Looking at the Benefits of Long-Term Investing for Millennials that Hope to Retire

millennials options investing retirement Sep 11, 2023

A lot of things have been said about millennials in popular culture: they’re entitled, lazy, hypersensitive, and ill-informed. There’s always a disconnect between older generations and younger ones, but the fact remains that millennials face a much different experience than Gen Xers, Baby Boomers, and the Silent Generation.

“What is different about us [millennials] as individuals compared to previous generations is minor,” wrote celebrated journalist and podcaster, Michael Hobbes. “What is different about the world around us is profound. Salaries have stagnated and entire sectors have cratered. At the same time, the cost of every prerequisite of a secure existence—education, housing and health care—has inflated into the stratosphere. From job security to the social safety net, all the structures that insulate us from ruin are eroding. And the opportunities leading to a middle-class life… are being lifted out of our reach. Add it all up and it’s no surprise that we’re the first generation in modern history to end up poorer than our parents.”
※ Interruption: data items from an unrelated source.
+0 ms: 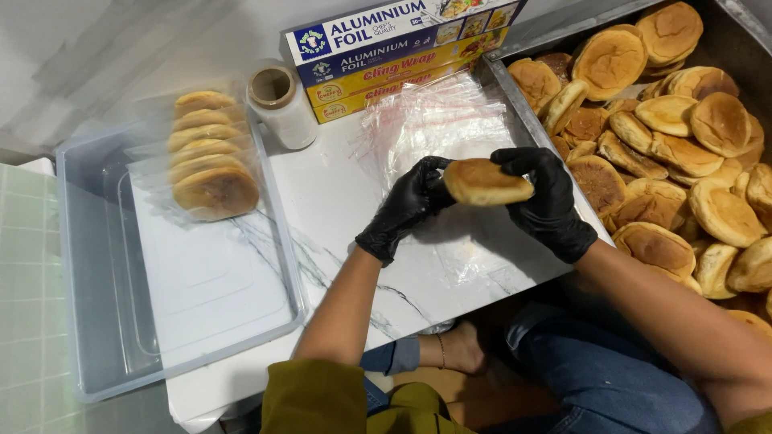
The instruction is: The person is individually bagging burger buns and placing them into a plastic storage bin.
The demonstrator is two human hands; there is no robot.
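Note:
Both my hands wear black gloves and hold one round golden bun (485, 182) above a white marble tabletop (338, 201). My left hand (406, 205) grips the bun's left edge. My right hand (547, 201) grips its right edge from above. Under the bun lies a pile of clear plastic bags (434, 120). To the right, a metal tray (515, 104) is heaped with several loose buns (675, 161).
A clear plastic bin (104, 297) at the left holds a row of bagged buns (211, 153). A roll of clear wrap (281, 104) stands beside it. Foil and cling-wrap boxes (386, 48) lie at the back. My knees and a bare foot show below the table edge.

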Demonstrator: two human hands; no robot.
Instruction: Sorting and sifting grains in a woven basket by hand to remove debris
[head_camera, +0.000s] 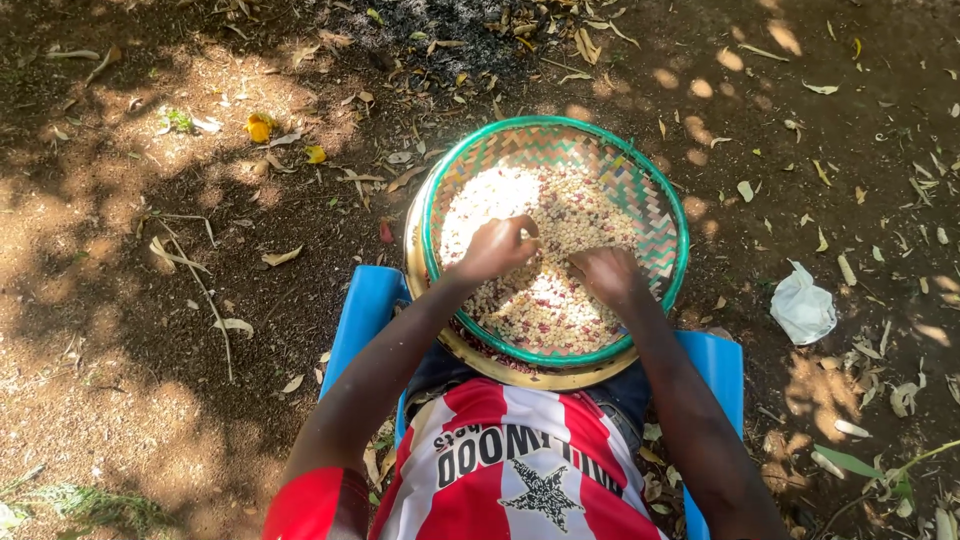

When they graduated from college in 2015, millennials found themselves staring down a frightening proposition: retirement won’t begin for another 53 years. Currently, the average age of retirement is 62. That means the generations before us spent roughly 40 years in the workforce before retiring. A NerdWallet study revealed that millennials won't officially call it quits from working life until they’re 75. That leaves millennials with a decade more time in the workforce. Meanwhile, retired millennials would be granted about five years of freedom from work if they live to be 80 years old (as estimated by the Social Security Administration).

The truth is there’s many contributing factors to the higher estimated age of retirement for millennials. And while it seems like circumstances are actively working against this generation, there’s still methods for lowering your retirement age and achieving financial freedom that begin with long-term investing strategies such as those taught by Record Options Investing.

Who are Millennials?

Known as Generation Y (Gen Y or Gen Why), the Net Generation, Echo Boomers, the Boomerang Generation, and slew of others, millennials are those people born between 1981 and 1996. Currently, these individuals range in age from 26 to 41.
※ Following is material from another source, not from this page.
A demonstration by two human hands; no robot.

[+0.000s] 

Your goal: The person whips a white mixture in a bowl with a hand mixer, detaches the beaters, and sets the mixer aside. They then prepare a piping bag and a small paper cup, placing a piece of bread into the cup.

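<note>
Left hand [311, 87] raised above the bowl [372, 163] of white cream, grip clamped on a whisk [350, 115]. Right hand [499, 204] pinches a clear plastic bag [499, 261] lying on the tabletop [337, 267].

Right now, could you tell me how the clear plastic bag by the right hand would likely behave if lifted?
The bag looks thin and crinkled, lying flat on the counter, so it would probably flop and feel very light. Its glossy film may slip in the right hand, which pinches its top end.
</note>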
As of 2021, there were roughly 72.19 million millennials in the United States, making this generation similar in size to the Baby Boomers (thus the nickname Echo Boomers). Worldwide, there’s 1.8 billion millennials which equates to nearly 25 percent of the global population.

This giant portion of the population comes under a lot of scrutiny over a myriad of topics from spending habits to socio-political stances. But Gen Y is working just as hard as their parents did to achieve lifetime milestones like retirement. For example, the average millennial began saving for retirement at the age of 24, a whole 11 years earlier than the average Baby Boomer. Like Gen X and Baby Boomers, millennials also average a 12 percent rate of saving for retirement.

Despite saving for retirement at the same rate as other generations, only 24 percent of millennials could demonstrate basic financial knowledge. Maybe that’s one of the reasons why millennials are only 60 percent confident in their retirement savings, compared to 65 percent for Baby Boomers and 69 percent for Gen Z.

So even though they’re saving for retirement, millennials don’t feel confident about retiring, which makes sense when you consider how unfamiliar this group is with basic financial concepts. As you’ll discover, these aren’t the only factors working against millennials.

Good Luck Finding a Job

In the Hobbes article we cited earlier, the author shared this quote from William Spriggs, an economics professor at Howard University and an assistant secretary for policy at the Department of Labor in the Obama administration: “A lot of [millennial] workers were just 18 at the wrong time. Employers didn’t say, ‘Oops, we missed a generation. In 2008 we weren’t hiring graduates, let’s hire all the people we passed over.’ No, they hired the class of 2012.’”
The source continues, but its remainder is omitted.